I thought back to all the times I’d tried to warn her and I knew I was partially to blame. It’s true. We don’t tell our pregnant friends everything, not because we don’t think they can take it, not because we don’t think they’ll believe us, but because it hurts to relive it and it’s easier to joke about sleepless nights than to go into details about how hard it really is.
So, my dears, here it is, the dirty dirty truth. Don’t say I didn’t warn you.
No one tells you that you will stand in the shower day after day and sob because you can’t stand the thought of getting out and facing your baby again. No one tells you that some days you stand in that shower and it takes all your willpower not to curl up into a ball on the ground under the pelting shower stream. You don’t let yourself because you know that you’d never get up again.
No one tells you that with every lost hour of sleep you go slowly a bit more crazy and that the middle of the night is the darkest, scariest, and loneliest time. That you will dread the dusk because it’s the signal that night is coming and you just don’t know if you can survive another night.
No one tells you that you will grow to hate being touched and that some days it will again take all your willpower not to scream when someone places a hand on you, even as a gesture of love and support. By the same token, no one tells you that you will grow to hate sex or even the promise of sex and resent the person requiring it from you. Sex becomes just another chore at the end of a long and tedious day of tending to people’s needs. A chore that requires a lot of touching.
No one tells you that spending all day with a baby is boring. Mindnumbingly boring.
No one tells you that you will feel like half your brain has up and left you. You will forget everything. You will lose the ability to multi-task. You will lose the ability to form a coherent sentence.
No one tells you that you will resent, and even sometimes hate your kids, for many, many things like destroying your body and stealing your brain.
No one tells you that you’re going to lose your hair by the fistful and pee your pants when you sneeze.
No one tells you that you will hate breastfeeding. That it’s going to be the hardest thing you will ever have done. That your nipples will crack and bleed and that you will have to bite down on something, a blanket, your t-shirt, a burp cloth, every time the baby latches on. That you might not produce any milk or that you might produce too much and that you’re going to feel betrayed by your boobs over and over again. And yet you will persevere long beyond what a rational person would endure and yet you won’t be able to articulate why you can’t just quit and admit defeat already.

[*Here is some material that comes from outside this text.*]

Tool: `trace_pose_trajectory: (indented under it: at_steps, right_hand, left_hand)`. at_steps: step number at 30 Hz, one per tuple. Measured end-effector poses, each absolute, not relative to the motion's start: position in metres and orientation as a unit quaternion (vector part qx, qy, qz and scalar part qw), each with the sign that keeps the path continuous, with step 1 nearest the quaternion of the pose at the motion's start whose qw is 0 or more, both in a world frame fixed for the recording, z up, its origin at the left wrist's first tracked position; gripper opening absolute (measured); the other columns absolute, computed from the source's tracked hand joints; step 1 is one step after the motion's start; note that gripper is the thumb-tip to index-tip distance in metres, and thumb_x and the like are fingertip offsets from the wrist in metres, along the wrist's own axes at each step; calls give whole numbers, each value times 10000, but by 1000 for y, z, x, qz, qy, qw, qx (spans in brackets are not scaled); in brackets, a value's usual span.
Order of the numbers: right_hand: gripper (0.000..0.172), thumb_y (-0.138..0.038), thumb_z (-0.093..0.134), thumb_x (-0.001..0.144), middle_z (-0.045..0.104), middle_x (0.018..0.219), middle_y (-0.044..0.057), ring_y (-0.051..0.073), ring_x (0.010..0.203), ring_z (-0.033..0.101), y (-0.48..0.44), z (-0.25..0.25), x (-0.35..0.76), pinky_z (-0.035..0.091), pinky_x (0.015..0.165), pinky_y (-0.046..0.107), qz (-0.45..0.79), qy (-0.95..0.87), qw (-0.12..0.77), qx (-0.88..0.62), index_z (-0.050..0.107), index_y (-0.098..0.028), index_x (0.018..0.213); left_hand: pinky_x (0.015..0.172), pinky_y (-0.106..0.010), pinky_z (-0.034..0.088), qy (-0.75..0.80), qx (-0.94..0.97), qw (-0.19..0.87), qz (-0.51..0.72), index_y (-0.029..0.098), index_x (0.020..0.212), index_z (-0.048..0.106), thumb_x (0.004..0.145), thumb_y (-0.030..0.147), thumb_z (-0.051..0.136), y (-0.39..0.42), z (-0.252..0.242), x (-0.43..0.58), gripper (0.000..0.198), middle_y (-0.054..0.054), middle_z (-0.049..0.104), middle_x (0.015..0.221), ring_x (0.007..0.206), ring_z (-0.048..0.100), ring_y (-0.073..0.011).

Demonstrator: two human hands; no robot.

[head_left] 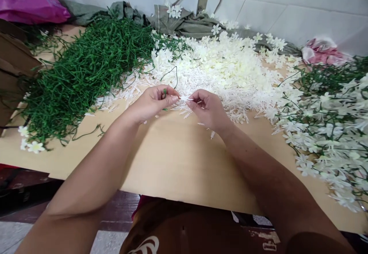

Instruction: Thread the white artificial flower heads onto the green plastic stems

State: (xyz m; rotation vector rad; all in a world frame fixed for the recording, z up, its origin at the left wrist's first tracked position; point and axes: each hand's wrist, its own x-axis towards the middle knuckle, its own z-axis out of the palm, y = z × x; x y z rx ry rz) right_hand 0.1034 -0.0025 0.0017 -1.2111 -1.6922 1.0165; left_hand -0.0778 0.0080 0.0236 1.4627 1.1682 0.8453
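Observation:
Over the middle of the table, both hands are pinched close together. My left hand (156, 102) is closed on a green plastic stem (165, 91), which shows in small bits around its fingers. Between the two sets of fingertips is a small white stick-like flower piece (184, 98), and my right hand (207, 108) pinches its right end. Whether the stem and the white piece are joined cannot be made out. Just beyond the fingers lies a heap of white stick-like pieces (198, 81), with a mound of pale artificial flower petals (230, 60) behind it.
Green plastic stems (94, 62) are heaped at the left, near a cardboard box (14, 66). Stemmed white flowers (330, 131) are piled at the right. A purple bag (28, 0), grey cloth (184, 23) and a pink-white plastic bag (324, 50) lie by the tiled wall.

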Motion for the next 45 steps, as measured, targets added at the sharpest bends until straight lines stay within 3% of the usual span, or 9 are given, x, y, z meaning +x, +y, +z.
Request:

No one tells you how relieved you will be if you do finally throw in the towel and just focus on enjoying your baby or when miraculously your nursing woes vanish and you suddenly realize that you haven’t needed to bite down on something during the latch in a while.
No one tells you that you will feel like every other mother is doing a much better job and that you know they think you’re a terrible mom.
No one tells you that you will constantly second guess every little parenting decision you make.
No one tells you that you will be sure that your baby secretly hates you.
No one tells you that you’re terrified that your child will love her daycare providers more than you. And they might tell you that it’s not true, but you won’t believe them until you see it for yourself.
No one tells you that you will eventually grow to want sex again. That you’ll want to be hugged and touched again. That you’ll have time to spend with your partner and that you’ll want it that way.
No one tells you that you will fall in love with your baby, maybe not on day one or even on day 30, but on one day, when you will wake up and look into those eyes and understand why people kill to protect their children.
No one tells you just how much your life will change, how much you will change, how much your relationship with others will change. Or how OK you will eventually be with all that, once you make peace with your body’s shortcomings and finally, finally, get some sleep.